I have a collection of manuscript files which were created in the 1970s through early 1990s, which have been converted to RTF by FileMerlin. From these were printed five large bound volumes of family genealogy. The books are going out of print, and republishing on paper is prohibitive. The first problem was to re-create the first volume as a PDF file. The draft is complete and out for review, thanks to Scrivener.

The association President has already asked if Scrivener is available for Windows. I won’t be surprised if the Historians and Directors start using Scrivener themselves!

The second problem is a data mining issue. To move forward, we really need to migrate that information to a genealogy database. The traditional method of doing so is to turn loose an army of volunteers for a few years, who type in the 7,000 pages of printed material, one person at a time.

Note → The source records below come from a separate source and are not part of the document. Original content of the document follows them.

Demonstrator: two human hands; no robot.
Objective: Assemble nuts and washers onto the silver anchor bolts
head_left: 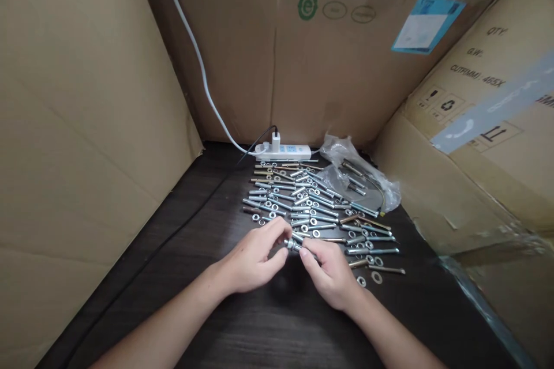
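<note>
A silver expansion bolt with a nut and washer on it is held above the dark table, between my two hands. My right hand pinches its shaft between thumb and fingers; the far end is hidden in that grip. At the nut end, my left hand has its thumb and curled fingertips closed around the nut. Just beyond my hands lie rows of disassembled bolts, metal sleeves, nuts and flat washers. Several rods are brownish or yellowish, the others silver.
A white power strip with a plugged-in charger stands at the back. A black cable crosses the table's left side. A clear plastic bag with metal parts lies back right. Cardboard walls enclose three sides.
</note>
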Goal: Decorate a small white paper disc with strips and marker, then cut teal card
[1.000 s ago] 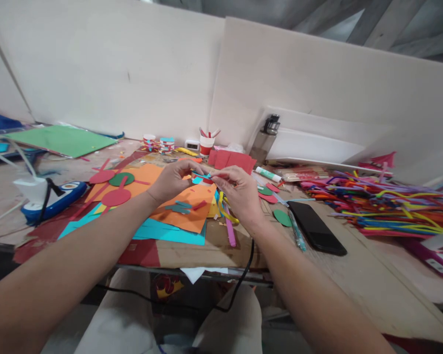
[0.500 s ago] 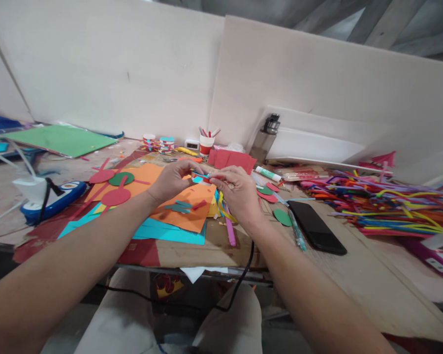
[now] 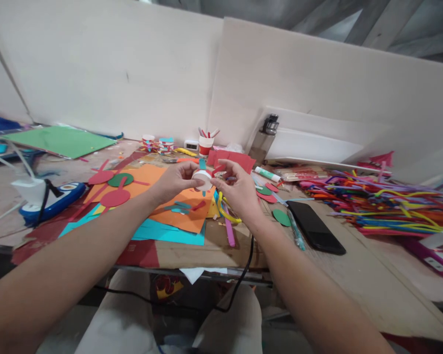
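Between my hands is a small white paper cup [image 3: 203, 181] with its round white end toward me. Strips of blue and red paper stick out around it. My left hand [image 3: 177, 181] pinches the cup's left side, thumb at the front and fingers behind. My right hand [image 3: 234, 184] grips the right side by the red strip [image 3: 217, 170], its thumb on the edge. Below the hands lies an orange paper sheet [image 3: 186, 219] bearing several blue strips [image 3: 180, 205] and a red strip [image 3: 198, 205].
Two decorated cups [image 3: 166, 145] and a cup of pens [image 3: 205, 145] stand at the back. On the right are a glue stick [image 3: 268, 173], a black phone [image 3: 315, 226] and heaped pipe cleaners [image 3: 384, 201]. A blue glue gun [image 3: 55, 201] sits at left; a black cable [image 3: 249, 265] crosses the edge.
The cup has been turned so its round white end faces me. A blue strip now stands up above it, and my right fingers have lifted with the red strip.
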`<act>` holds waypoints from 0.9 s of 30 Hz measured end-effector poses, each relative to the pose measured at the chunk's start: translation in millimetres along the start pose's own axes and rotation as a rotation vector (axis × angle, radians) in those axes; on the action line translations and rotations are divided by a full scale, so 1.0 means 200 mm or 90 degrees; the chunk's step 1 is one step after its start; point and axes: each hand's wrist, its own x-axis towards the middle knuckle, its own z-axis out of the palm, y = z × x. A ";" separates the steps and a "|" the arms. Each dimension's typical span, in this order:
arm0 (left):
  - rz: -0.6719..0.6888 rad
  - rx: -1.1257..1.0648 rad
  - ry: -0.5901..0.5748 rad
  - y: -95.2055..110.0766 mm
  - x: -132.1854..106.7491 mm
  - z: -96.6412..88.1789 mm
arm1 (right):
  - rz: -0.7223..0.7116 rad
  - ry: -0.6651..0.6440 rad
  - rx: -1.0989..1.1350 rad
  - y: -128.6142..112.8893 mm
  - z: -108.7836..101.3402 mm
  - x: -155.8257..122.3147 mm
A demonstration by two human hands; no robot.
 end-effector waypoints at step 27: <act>-0.107 -0.029 0.004 0.00 0.00 0.02 | 0.226 -0.020 0.358 0.03 0.05 0.01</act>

However, it occurs to me that I might be able to save literally five years of typing time by ingesting those manuscripts. That means scanning the manuscripts and identifying the fields and their relationships based on the document content. The formatting itself is my biggest clue to the data organization. After reading through the forums here, I realized that there must be a native Mac RTF-reading engine, and that somebody here knows how to use it!

So, it looks like I need to be in the Cocoa environment to get at the RTF engine. Thank you!

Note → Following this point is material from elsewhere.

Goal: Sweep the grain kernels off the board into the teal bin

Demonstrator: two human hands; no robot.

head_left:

The third problem is that we have sixteen large, full, file drawers of updated information submitted on paper. It may be possible to OCR a fair proportion of that material, at which point I already know Scrivener is the perfect tool for organizing and managing that material.

The fourth problem is that we have another 5,000-10,000 page manuscript in the form of several large Microsoft Word documents. The best method of publishing this is to migrate it to a genealogy database, from which manuscripts can be generated. This becomes a combination of all of the above: Break the document into small sections, which can be imported and managed with Scrivener. Do a bit of magic to create a genealogy database from those sections’ content. Finally, use notes within Scrivener as a project management tool, keeping track of transcription, verification, and review processes.

Some things you might want to take a look at, when using Scrivener as a pre-processor for database prep, are the Separator and Formatting panels. There are some interesting things you can do with these two panels, using them in a completely non-standard way, to insert control sequences at the most, or just unique delimiters that would make it easier for a script to convert the compile into SQL or whatever is being used to talk with the database.

I agree it would be a good platform for OCR review. Being able to view and scroll the original document scan while proofing and editing the text result side-by-side would be great.

Another thing to look at is Scrivener’s custom meta-data for some of the paper-trail type stuff you intend to track in notes. The advantage of using meta-data is that they can be placed into Outliner columns, sorted, and searched for.